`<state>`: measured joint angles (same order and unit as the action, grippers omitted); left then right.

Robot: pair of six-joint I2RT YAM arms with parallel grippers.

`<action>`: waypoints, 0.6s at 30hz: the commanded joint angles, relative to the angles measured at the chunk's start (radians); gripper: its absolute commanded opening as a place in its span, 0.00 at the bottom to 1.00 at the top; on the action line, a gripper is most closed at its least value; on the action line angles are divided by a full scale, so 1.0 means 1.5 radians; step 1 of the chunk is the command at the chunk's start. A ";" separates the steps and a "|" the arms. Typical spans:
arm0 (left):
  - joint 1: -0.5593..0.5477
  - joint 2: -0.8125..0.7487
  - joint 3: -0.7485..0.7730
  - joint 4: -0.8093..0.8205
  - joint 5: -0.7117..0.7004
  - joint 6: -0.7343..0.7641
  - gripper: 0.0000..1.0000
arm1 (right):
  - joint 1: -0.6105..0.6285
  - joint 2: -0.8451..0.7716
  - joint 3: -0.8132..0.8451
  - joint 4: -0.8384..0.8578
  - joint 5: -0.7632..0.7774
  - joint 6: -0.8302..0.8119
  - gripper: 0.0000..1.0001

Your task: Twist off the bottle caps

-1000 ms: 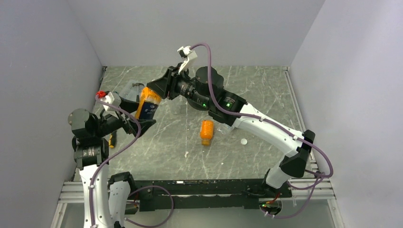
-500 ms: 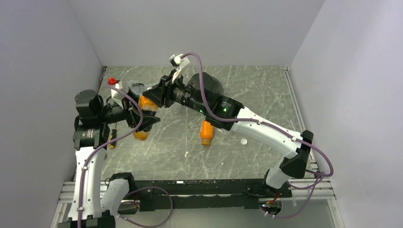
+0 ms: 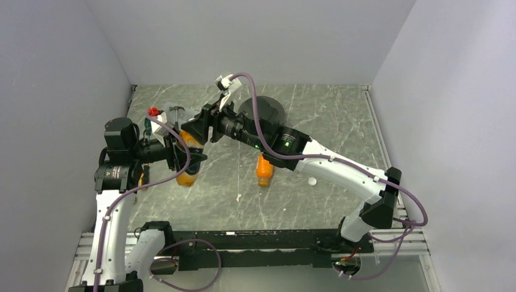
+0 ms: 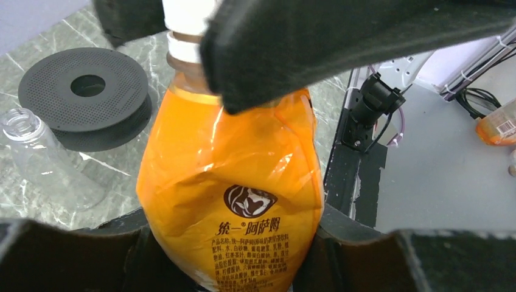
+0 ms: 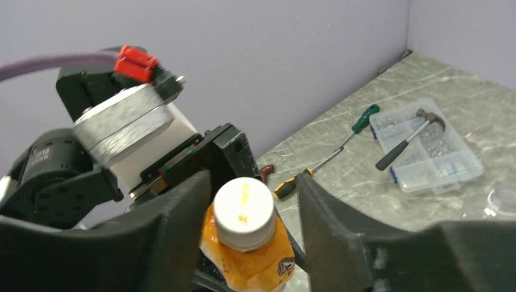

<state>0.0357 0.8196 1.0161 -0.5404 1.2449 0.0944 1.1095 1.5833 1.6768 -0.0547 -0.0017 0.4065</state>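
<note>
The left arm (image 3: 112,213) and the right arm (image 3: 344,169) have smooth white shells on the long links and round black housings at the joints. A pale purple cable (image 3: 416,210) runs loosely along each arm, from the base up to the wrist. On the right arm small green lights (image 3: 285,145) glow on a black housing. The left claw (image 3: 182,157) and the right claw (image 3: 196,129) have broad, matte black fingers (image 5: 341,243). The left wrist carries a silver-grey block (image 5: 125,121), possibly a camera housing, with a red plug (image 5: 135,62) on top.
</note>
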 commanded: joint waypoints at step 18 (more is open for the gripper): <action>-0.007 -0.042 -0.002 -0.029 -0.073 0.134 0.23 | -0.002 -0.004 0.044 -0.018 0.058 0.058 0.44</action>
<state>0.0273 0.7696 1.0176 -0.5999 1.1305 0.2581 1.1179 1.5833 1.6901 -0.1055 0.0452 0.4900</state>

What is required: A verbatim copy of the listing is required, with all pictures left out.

Solution for this exercise:
`<state>`: measured joint angles (same order and unit as the action, grippers omitted); left then right.

Robot: pair of six-joint I2RT YAM arms with parallel grippers.

`<action>`: waypoints, 0.6s at 30hz: the commanded joint angles, relative to the angles measured at the chunk's start (radians); gripper: its absolute commanded opening as a place in its span, 0.00 at the bottom to 1.00 at the top; on the action line, a gripper is most closed at its least value; on the action line angles are divided by a full scale, so 1.0 means 1.5 radians; step 1 of the chunk is the command at the chunk's start. A ";" separates the steps and a "|" the arms. Typical spans:
arm0 (left):
  - joint 1: -0.5593..0.5477
  - joint 2: -0.8125..0.7487
  - joint 3: -0.7485..0.7730
  - joint 4: -0.8093..0.8205
  - joint 5: -0.7117..0.7004
  - joint 6: -0.7343..0.7641
  - gripper: 0.0000..1.0000
arm1 (right):
  - joint 1: -0.6105..0.6285
  - joint 2: -0.8451..0.7716
  - joint 3: -0.8132..0.8451
  - joint 4: -0.8384..0.8578
  - joint 5: -0.7632..0.7774
  - joint 6: -0.8302..0.8119
  - gripper: 0.0000..1.0001

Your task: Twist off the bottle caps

-1000 ms: 
-500 ms: 
+0 ms: 
+0 ms: 
+0 ms: 

<state>0.0357 0.8196 1.0161 -0.5404 1.2449 0.0944 1.1095 1.5833 1.6768 -0.0547 -0.0017 0.4065</state>
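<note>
The left arm (image 3: 112,213) and the right arm (image 3: 344,169) have smooth white shells on the long links and round black housings at the joints. A pale purple cable (image 3: 416,210) runs loosely along each arm, from the base up to the wrist. On the right arm small green lights (image 3: 285,145) glow on a black housing. The left claw (image 3: 182,157) and the right claw (image 3: 196,129) have broad, matte black fingers (image 5: 341,243). The left wrist carries a silver-grey block (image 5: 125,121), possibly a camera housing, with a red plug (image 5: 135,62) on top.
</note>
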 commanded: joint waypoints at step 18 (more is open for the gripper): <action>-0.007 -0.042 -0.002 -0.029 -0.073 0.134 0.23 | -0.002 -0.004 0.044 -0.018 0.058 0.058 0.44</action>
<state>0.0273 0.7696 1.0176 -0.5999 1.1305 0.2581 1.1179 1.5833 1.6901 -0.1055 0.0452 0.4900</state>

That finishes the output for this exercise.